I ordered mine today, but the expected delivery date is March 12th, oh well. I also had to dig around for some other books to order, since I refuse to pay for shipping.
I think the distinction should be made from historical and periodical approaches - though quite simply, the Canti are one work, despite the stand-alone quality of each poem. In that sense, the whole work is the work, not just the "higher quality" or "longer" or "more classical" poems within the collection.
As with Romantics in general, Leopardi as a background to his poems seems to at least require a progressive chronology in interpreting anyway - so we could isolate, for instance, A Sylvia, but it reads better around the other poems, and seems to gain more when read in perspective.

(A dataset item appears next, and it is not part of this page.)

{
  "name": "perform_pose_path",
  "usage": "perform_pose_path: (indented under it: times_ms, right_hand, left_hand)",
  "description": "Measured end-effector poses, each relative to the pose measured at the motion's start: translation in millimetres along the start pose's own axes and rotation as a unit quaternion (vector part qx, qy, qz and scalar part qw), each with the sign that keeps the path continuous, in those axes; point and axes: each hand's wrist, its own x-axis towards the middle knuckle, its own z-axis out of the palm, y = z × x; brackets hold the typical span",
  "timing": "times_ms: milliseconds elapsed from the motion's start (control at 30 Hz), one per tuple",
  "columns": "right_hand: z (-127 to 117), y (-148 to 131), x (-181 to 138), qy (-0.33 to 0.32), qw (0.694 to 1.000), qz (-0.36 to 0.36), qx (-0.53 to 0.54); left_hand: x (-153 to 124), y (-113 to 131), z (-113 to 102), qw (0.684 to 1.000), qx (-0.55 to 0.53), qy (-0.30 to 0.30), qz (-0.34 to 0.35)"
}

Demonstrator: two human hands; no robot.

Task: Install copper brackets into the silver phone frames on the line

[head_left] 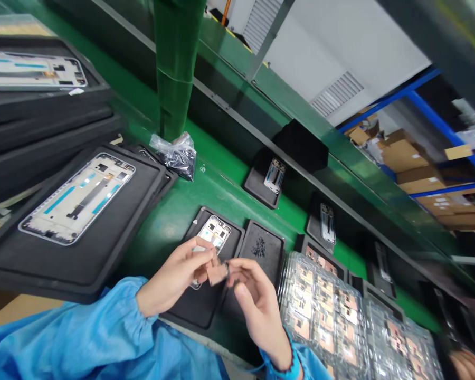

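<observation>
A small flat copper-coloured part is pinched between the thumb and fingers of my left hand. At its right edge my right hand has its fingers curled, the fingertips by a small dark end of the part. What those fingertips grip, if anything, is too small to make out. Beneath the hands a phone mid-frame lies in a black tray, partly covered by my left hand. Just right of it, another black tray holds a heap of tiny black pieces.
Clear blister trays of copper-coloured parts are stacked at right. At left, a black tray with a phone frame adjoins stacked trays. A plastic bag sits by a green post. More trays line the green belt.
</observation>
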Motion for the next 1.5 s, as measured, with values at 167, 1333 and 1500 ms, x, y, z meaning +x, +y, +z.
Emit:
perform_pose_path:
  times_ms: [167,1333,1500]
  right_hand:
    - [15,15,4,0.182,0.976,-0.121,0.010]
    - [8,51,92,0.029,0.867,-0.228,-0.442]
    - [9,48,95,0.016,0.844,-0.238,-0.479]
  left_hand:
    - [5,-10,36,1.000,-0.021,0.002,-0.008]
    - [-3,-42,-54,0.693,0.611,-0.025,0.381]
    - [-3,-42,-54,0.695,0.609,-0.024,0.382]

How about an ISBN for the text being used?
I am pretty sure that people have ordered or have already got different copies though, for various reasons. Anyway, I'm not sure that using different translations is a bad idea - I think it might bring new things to the table, though you can hit me with that if it all goes pear-shaped if you want. :boxing_smiley:
Eamon Grennan is the translator I'll go with then... thanks
Mine has arrived. Not bad - ordered on saturday.
Mine has yet to arrive... but deliveries have been slowed to to the heavy snows on the East Coast (New York, Washington, etc...) I do have two older translations, however... one of which is bilingual and includes a good deal of notes as well as excerpts from Leopardi's notebooks and other writings. I'm waiting on the Eamon Grennan translation, however.
I sense we're getting close to starting. Is anyone going to start a new thread, or will the discussion just stay in this one? I'll set my signature link to wherever it's going to be.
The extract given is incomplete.